→ **Brief**: From the entries that follow, copy exactly the lines beginning at the line holding "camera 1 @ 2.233" and continuing through the line holding "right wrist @".

--- The records Enclosed Below ---

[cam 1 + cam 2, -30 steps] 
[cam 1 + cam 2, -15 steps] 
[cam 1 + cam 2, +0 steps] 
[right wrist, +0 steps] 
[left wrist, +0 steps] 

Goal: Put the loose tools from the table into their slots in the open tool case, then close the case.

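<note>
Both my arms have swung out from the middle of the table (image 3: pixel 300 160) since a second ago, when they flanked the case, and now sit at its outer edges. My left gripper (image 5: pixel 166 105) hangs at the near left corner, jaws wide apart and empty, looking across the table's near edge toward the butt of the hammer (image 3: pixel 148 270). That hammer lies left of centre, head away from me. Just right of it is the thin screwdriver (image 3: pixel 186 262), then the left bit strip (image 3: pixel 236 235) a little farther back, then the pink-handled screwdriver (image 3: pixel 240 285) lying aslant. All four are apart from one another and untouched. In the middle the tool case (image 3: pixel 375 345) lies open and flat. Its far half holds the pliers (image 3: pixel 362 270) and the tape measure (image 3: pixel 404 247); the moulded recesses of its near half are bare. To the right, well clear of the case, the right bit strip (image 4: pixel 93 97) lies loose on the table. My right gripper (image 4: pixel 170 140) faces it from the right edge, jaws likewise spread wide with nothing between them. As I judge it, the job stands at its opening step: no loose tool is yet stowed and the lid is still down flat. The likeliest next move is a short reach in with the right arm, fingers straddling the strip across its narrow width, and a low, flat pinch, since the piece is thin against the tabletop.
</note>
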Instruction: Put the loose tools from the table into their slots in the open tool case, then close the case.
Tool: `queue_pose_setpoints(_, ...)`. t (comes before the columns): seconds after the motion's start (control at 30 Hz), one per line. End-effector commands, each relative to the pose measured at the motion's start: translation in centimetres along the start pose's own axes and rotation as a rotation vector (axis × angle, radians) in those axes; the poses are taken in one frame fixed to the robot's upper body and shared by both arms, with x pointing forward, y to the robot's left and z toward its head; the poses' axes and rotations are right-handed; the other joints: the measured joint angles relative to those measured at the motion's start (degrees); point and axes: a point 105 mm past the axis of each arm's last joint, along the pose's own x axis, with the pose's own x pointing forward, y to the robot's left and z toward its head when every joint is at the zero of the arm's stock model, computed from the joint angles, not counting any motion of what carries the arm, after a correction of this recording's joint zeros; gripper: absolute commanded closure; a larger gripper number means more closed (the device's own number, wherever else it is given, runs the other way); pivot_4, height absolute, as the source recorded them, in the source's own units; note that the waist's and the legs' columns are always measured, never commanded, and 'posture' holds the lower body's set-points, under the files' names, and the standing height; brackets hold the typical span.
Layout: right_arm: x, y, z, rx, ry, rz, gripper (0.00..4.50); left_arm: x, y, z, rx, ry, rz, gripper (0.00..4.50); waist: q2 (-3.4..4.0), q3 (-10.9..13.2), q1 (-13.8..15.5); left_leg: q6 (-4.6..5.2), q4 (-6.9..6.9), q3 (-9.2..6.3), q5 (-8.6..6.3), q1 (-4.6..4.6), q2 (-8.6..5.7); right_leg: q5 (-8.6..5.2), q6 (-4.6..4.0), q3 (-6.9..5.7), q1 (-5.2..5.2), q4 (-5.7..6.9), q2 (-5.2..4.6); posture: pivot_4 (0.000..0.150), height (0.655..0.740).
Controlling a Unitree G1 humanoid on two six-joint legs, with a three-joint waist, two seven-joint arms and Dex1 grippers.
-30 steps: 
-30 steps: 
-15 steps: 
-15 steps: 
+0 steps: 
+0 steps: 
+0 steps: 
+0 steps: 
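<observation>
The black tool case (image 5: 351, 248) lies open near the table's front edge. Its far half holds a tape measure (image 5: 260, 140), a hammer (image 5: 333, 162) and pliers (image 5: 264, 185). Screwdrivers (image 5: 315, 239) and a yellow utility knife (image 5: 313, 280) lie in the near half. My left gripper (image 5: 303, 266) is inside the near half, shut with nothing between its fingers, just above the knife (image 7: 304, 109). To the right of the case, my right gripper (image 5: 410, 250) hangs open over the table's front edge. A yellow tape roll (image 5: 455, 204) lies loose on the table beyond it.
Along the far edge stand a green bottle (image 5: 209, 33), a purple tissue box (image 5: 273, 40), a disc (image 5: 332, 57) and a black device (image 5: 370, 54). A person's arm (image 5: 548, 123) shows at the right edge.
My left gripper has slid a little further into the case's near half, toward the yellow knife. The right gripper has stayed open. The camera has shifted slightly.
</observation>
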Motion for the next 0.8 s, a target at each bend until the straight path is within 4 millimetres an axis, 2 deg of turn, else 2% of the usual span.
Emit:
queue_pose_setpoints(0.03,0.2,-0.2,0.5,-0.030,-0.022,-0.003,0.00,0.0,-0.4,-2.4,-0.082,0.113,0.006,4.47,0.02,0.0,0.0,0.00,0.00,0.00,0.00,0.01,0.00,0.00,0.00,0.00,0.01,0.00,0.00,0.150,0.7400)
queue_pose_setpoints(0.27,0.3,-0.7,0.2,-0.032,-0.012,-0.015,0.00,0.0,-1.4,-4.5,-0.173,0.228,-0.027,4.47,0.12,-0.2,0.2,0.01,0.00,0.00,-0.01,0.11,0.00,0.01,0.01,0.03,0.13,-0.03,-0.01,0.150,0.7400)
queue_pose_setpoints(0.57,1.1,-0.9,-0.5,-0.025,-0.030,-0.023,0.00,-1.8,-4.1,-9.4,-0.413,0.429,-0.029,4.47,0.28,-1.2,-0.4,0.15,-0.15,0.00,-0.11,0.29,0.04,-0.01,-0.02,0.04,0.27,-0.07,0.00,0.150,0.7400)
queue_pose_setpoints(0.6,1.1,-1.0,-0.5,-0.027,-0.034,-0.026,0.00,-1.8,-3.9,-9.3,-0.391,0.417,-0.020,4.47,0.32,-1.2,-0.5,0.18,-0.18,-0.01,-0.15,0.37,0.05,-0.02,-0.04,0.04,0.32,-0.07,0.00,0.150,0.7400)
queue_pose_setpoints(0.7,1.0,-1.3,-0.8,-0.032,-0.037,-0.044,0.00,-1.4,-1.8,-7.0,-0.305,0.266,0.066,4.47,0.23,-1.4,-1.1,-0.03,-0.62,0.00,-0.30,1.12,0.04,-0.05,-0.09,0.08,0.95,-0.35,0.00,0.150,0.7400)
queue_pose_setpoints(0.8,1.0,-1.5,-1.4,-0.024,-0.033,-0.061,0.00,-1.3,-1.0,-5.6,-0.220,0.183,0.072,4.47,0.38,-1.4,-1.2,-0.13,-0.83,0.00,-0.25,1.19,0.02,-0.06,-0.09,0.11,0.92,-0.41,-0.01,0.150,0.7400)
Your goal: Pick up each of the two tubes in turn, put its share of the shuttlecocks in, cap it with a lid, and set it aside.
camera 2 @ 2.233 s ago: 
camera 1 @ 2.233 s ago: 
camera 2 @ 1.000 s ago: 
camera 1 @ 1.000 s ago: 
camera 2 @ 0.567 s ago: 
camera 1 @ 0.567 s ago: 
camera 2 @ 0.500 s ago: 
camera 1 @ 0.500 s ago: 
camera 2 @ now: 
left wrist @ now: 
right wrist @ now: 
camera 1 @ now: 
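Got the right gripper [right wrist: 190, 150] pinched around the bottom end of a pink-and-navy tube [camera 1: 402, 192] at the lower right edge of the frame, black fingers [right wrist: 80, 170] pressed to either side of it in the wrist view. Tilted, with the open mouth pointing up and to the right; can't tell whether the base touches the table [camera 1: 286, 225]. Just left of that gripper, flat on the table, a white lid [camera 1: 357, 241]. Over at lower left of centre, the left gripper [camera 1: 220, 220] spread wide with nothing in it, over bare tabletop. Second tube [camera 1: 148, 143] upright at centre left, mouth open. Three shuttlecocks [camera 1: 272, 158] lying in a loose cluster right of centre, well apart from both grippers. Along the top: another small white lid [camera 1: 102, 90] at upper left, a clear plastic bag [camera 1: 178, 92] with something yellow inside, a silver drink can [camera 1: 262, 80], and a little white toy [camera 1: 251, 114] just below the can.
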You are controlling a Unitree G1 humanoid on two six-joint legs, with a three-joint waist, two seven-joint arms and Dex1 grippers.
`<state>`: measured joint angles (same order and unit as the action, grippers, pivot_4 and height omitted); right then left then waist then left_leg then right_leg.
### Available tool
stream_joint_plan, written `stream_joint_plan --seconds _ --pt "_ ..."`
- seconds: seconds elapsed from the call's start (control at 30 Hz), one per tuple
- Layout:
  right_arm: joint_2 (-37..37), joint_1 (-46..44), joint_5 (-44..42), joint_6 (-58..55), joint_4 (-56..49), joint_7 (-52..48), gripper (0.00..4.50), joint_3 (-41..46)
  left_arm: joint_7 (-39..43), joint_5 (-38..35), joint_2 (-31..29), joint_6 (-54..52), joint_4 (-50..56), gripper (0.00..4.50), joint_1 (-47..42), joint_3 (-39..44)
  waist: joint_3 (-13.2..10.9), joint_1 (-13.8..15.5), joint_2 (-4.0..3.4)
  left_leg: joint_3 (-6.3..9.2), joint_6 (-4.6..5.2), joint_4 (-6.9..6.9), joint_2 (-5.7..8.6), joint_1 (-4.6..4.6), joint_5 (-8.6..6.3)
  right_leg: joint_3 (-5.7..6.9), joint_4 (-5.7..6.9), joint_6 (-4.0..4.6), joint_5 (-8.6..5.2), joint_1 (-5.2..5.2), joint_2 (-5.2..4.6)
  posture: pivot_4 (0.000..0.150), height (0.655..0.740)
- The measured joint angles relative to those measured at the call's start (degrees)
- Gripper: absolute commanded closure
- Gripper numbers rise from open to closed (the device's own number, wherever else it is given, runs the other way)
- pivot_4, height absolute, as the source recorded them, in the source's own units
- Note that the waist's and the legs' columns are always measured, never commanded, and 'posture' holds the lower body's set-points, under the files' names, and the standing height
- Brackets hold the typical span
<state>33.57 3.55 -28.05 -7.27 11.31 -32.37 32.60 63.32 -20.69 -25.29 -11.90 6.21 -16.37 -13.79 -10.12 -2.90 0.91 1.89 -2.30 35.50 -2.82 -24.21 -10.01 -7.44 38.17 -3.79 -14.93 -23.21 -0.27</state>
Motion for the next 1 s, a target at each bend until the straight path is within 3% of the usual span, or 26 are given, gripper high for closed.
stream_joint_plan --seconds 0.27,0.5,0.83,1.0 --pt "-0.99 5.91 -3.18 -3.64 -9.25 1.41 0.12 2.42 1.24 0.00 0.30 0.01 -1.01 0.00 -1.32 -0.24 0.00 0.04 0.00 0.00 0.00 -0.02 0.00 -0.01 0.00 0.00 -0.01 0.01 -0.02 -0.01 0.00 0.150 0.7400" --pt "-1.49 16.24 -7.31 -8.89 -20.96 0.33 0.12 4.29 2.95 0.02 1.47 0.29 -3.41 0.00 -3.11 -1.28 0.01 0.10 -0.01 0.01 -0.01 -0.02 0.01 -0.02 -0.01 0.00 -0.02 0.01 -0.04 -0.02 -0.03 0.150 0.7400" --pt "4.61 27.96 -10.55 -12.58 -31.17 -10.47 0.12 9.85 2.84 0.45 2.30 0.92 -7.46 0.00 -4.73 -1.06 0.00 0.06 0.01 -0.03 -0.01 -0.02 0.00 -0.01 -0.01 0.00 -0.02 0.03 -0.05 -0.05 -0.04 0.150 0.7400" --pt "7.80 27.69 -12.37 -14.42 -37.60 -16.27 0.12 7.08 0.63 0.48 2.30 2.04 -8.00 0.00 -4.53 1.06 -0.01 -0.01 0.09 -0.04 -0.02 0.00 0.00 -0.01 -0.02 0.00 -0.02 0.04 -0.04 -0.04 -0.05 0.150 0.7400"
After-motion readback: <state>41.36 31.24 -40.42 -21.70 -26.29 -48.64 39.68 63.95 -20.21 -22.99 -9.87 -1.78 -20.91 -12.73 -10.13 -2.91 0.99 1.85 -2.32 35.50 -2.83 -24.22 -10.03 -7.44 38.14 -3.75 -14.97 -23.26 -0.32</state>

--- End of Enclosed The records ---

→ **Written solution**:
camera 1 @ 2.233 s ago: 
camera 2 @ 1.000 s ago: 
camera 1 @ 1.000 s ago: 
camera 2 @ 0.567 s ago: 
camera 1 @ 0.567 s ago: 
camera 2 @ 0.500 s ago: 
camera 1 @ 0.500 s ago: 
camera 2 @ now: 
left wrist @ now: 
right wrist @ now: 

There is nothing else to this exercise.